Il segno è una terra aperta
alle più disparate conquiste, uno spazio le cui coordinate sono soggette a
mutamenti imprevedibili, un gioco che si autoalimenta all’insegna della più
spudorata ambiguità. Un’ambiguità che si nutre dell’energia del palcoscenico,
dissolvendo ogni diaframma tra i volti dell’arte. Su questo assunto ha costruito
il suo percorso Tomaso Binga, al secolo Bianca Pucciarelli Menna, che
inaugurerà la sua personale “Scrivere non è descrivere!” (il titolo è un verso
della stessa Binga) oggi, 24 settembre, alle 19 presso la Galleria Tiziana
Di Caro in Piazzetta Nilo 7 a
Napoli. Le componenti del linguaggio diventano in lei occasione per annullare
ogni confine tra materia e suono, rendendo gli elementi espressivi un’arma
contro ogni discriminazione e appiattimento della percezione. La mostra, aperta
fino al 14 novembre, proporrà la serie “Scrittura vivente”(1976), dove il corpo
dell’artista, nel divenire lettera o comunque elemento base di un dialogo
sempre aperto con lo spettatore, intende abolire la tirannia del codice
favorendo cosi la più totale libertà espressiva. Il Dattilocodice del 1978, in cui grafemi
sovrapposti alla macchina da scrivere creano un nuovo livello iconico, a tratti quasi una sorta di arazzo onirico,
carica il significante di una polisemia che attinge al prelogico per restituire
a se stessa la facoltà di reinventare ed esplorare l’assodato. Oltre alle opere
dei primi anni Settanta, non ultimi i disegni e i collage, i visitatori
potranno visionare parte della produzione esposta alla Biennale di Venezia del
1978. Non potrà mancare “Ti scrivo solo di domenica”(1977), la performance in
cui l’emancipazione femminile è descritta come la meta di un viaggio complesso
e necessario, per quanto gli ostacoli si accavallino. In
un anno di corrispondenza con un’amica a cui sono inviati sette biglietti alla
settimana, solo il settimo contiene un messaggio, dato che la domenica è
l’unico giorno di genere femminile. Il tempo diviene cosi spazio di urgenze e
sensazioni che rivendicano il diritto a riscrivere la vita.

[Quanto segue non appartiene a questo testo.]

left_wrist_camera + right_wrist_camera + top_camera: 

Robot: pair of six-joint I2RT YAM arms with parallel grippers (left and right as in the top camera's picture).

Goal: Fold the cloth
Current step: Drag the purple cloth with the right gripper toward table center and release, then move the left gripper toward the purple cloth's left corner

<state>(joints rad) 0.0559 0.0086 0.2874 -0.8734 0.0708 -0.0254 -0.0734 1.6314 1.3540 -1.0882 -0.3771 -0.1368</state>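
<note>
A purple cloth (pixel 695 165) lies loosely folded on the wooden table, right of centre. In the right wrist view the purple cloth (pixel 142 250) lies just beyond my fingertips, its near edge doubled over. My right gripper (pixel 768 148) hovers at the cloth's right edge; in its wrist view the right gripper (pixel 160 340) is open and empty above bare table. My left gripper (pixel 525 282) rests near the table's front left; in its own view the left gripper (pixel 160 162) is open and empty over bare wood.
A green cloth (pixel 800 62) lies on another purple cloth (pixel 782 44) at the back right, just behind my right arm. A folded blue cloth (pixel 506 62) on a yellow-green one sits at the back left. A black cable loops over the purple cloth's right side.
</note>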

Senza rinunciare
all’ironia anche quando l’amarezza prevale, la poesia sonora di Binga, che
difende la scelta dell’identità di riscrivere i propri percorsi oltre ogni
condizionamento, è una continua esortazione a una rivoluzione sociale che
abbatta definitivamente il razzismo ideologico in tutti i suoi aspetti e
l’esposizione della Galleria Di Caro vuole fare da apripista a un ciclo che
illustri le tappe di una protagonista della scena culturale italiana.